There is some dispute as to the exact statements or representations made but the sales girl frankly admitted she might have recommended the product because she herself had used it for a long time. Another witness corroborated this fact. There is a sharp cleavage in the expert testimony of the doctors and chemists.
The trial court in an adequate charge, which was not excepted to, left the determination of the existence, vel non, of an implied warranty under R.S. 46:30-21 (1) to the jury as triers of the facts with instructions that the respondent had the burden of establishing a breach of the implied warranty, if such there was.
The case is before us on three grounds (1) that the verdict was against the weight of the evidence, (2) there was error in the refusal to grant a nonsuit, and (3) there was error in the refusal to direct a verdict for the appellant. The ground that the verdict is against the weight of the evidence is not cognizable here. Runyon v. Monarch Accident Insurance Co., 108 N.J.L. 489; Edmondston Supply, c., Corp. v. Eisler Electric Corp., 124 Id. 62.

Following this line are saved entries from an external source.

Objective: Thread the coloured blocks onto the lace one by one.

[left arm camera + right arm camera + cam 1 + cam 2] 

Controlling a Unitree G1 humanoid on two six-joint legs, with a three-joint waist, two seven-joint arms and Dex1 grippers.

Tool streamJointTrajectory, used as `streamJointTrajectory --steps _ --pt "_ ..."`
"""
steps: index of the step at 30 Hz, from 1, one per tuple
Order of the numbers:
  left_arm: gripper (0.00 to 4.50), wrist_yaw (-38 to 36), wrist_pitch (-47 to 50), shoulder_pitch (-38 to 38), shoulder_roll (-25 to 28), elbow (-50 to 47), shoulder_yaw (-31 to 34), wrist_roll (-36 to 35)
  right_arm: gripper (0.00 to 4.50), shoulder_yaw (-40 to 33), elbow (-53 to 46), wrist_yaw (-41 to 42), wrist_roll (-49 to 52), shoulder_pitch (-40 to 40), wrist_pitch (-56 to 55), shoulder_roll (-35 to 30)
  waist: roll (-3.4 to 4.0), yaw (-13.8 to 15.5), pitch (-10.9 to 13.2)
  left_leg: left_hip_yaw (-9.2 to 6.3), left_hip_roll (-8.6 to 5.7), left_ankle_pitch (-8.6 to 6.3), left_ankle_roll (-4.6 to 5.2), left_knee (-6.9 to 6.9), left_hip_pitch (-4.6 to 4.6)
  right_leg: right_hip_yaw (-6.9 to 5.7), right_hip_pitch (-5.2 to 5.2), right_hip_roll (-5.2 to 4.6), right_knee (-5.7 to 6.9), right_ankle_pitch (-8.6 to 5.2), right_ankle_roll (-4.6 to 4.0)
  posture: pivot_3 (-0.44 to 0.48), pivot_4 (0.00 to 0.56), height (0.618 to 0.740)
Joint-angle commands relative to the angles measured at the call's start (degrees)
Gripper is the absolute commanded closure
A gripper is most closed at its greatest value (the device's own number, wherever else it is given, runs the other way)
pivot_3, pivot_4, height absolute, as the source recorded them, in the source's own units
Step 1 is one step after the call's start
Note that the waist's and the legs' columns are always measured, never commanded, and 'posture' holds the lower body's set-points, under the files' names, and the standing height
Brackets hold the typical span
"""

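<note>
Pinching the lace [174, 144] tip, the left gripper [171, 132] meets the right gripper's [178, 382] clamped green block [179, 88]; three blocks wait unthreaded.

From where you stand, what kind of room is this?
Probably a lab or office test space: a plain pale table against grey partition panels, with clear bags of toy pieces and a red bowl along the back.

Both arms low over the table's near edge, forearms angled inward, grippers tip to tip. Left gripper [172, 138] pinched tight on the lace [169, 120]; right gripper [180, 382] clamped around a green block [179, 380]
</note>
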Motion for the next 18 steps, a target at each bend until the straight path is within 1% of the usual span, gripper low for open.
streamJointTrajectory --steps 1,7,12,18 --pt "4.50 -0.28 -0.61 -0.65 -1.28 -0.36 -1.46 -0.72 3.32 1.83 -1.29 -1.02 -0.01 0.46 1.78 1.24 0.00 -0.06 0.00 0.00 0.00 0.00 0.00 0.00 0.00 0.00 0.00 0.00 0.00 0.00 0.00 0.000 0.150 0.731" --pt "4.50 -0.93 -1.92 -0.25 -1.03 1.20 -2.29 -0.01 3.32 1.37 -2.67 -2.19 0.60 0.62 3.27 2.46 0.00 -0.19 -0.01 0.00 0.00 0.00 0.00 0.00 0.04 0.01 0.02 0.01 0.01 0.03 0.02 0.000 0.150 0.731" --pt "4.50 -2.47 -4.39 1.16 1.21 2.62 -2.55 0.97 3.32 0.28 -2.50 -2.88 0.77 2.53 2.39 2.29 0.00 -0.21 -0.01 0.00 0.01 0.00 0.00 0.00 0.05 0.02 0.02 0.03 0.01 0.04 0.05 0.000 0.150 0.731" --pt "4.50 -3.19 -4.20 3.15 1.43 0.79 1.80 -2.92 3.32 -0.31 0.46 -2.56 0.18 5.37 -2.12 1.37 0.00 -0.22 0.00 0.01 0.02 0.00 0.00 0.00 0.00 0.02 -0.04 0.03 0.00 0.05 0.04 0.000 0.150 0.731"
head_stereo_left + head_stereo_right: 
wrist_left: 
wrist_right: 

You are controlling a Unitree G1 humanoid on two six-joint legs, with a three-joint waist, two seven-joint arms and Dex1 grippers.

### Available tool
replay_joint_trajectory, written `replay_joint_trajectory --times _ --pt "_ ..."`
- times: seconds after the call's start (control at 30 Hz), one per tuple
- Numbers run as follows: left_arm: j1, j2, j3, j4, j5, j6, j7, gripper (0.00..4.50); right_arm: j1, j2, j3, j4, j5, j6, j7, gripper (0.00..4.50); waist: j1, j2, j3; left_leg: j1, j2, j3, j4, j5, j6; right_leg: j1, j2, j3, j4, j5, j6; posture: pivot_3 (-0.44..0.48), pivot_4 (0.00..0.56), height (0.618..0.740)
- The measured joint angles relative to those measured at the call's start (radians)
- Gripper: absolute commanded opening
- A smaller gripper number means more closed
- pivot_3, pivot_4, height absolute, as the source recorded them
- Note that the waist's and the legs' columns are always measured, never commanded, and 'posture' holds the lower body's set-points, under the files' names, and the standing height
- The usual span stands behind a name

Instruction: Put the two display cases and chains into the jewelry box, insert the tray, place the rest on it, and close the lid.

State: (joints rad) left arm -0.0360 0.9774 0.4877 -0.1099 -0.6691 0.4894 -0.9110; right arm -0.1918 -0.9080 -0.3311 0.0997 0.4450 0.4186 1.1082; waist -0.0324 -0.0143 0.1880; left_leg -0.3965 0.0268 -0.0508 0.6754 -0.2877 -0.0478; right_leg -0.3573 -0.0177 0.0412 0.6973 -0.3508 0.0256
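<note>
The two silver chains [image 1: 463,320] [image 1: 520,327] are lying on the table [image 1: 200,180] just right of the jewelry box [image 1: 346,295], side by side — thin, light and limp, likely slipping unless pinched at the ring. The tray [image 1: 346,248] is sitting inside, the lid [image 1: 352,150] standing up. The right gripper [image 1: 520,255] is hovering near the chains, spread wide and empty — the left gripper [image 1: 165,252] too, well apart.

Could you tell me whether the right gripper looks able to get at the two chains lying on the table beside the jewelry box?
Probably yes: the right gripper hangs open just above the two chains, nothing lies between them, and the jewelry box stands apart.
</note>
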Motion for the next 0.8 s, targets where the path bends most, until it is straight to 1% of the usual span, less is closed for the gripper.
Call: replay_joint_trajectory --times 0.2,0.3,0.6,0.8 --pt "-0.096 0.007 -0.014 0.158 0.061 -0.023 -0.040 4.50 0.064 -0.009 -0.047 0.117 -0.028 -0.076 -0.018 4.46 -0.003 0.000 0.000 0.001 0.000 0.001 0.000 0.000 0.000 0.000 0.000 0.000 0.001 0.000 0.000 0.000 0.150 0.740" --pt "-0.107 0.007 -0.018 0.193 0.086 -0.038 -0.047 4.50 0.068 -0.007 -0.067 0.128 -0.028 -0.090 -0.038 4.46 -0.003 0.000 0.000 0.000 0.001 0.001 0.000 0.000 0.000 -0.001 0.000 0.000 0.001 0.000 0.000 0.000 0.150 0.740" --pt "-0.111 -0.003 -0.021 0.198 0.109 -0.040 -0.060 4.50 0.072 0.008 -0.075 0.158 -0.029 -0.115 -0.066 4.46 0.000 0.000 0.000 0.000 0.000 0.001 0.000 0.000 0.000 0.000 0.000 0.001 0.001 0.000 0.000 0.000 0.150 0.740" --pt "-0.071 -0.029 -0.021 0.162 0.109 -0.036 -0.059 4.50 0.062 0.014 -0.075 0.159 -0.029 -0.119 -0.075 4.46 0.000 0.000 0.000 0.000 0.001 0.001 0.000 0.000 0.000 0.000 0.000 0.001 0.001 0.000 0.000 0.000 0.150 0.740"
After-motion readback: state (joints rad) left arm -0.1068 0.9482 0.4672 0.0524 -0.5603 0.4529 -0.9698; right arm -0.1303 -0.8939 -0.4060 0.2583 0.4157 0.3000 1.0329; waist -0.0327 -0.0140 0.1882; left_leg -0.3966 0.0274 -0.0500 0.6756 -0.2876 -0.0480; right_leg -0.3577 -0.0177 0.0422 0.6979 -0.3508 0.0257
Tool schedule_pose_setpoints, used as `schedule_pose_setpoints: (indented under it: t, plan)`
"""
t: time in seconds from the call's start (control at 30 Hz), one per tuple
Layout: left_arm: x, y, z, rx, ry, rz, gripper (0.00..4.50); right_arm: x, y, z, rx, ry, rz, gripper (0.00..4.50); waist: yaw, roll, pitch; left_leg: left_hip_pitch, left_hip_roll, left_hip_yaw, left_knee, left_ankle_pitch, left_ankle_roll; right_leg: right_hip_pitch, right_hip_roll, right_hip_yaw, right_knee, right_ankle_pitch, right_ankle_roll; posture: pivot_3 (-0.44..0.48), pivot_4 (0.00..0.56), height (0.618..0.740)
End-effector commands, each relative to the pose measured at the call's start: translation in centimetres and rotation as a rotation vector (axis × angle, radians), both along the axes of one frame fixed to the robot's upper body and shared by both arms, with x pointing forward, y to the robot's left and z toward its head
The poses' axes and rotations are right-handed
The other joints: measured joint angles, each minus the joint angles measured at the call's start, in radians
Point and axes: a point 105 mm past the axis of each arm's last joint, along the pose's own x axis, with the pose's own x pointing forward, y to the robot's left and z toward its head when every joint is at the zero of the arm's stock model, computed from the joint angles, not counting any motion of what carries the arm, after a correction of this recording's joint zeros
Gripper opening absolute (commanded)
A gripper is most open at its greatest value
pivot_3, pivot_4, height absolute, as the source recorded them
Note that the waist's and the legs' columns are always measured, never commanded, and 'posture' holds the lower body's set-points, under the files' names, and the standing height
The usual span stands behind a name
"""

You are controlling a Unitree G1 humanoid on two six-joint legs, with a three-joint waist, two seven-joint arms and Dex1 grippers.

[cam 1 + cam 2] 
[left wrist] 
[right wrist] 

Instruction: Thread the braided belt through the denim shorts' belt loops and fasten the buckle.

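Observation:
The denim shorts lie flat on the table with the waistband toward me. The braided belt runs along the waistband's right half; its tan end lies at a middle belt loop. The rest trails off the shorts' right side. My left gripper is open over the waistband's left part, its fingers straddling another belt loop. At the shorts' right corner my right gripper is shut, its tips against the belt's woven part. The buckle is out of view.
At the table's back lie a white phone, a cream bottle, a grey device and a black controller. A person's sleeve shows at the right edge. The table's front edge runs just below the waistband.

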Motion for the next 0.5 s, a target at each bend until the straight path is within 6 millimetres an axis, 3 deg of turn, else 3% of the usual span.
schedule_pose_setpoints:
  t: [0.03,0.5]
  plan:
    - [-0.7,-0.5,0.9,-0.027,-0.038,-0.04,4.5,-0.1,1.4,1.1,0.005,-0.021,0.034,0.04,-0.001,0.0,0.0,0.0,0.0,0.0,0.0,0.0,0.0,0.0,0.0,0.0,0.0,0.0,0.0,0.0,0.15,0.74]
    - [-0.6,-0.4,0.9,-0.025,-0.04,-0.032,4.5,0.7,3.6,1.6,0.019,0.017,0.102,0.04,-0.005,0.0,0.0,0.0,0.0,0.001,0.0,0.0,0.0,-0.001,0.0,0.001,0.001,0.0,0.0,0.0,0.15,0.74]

In support of its contention that the trial court erred in denying the motions for a nonsuit and a direction of a verdict, the appellant contends that the statutory warranty is limited to a warranty that goods are reasonably fit for the purpose for which they are sold and that it cannot be said the goods are not reasonably fit for the purpose when only a small proportion of those who use a certain article are injuriously affected thereby. This court held to the contrary in Zirpola v. Adam Hat Stores, Inc., 122 N.J.L. 21 , where it was said "The mere fact that only a small proportion of those who use a certain article would suffer injuries by reason of such use does not absolve the vendor from liability under the implied warranty created by the statute; otherwise, in every action to recover damages for the breach of an implied warranty, it would be necessary to show that the article sold * * * would be injurious to every user." To the same effect are the opinions in Bianchi v. Denholm McKay Co., 302 Mass. 469; 19 N.E. Rep. (2 d) 697; 121 A.L.R. 460; Smith v. Burdine's, Inc. (Fla.), 198 So. Rep. 223; 131 A.L.R. 115.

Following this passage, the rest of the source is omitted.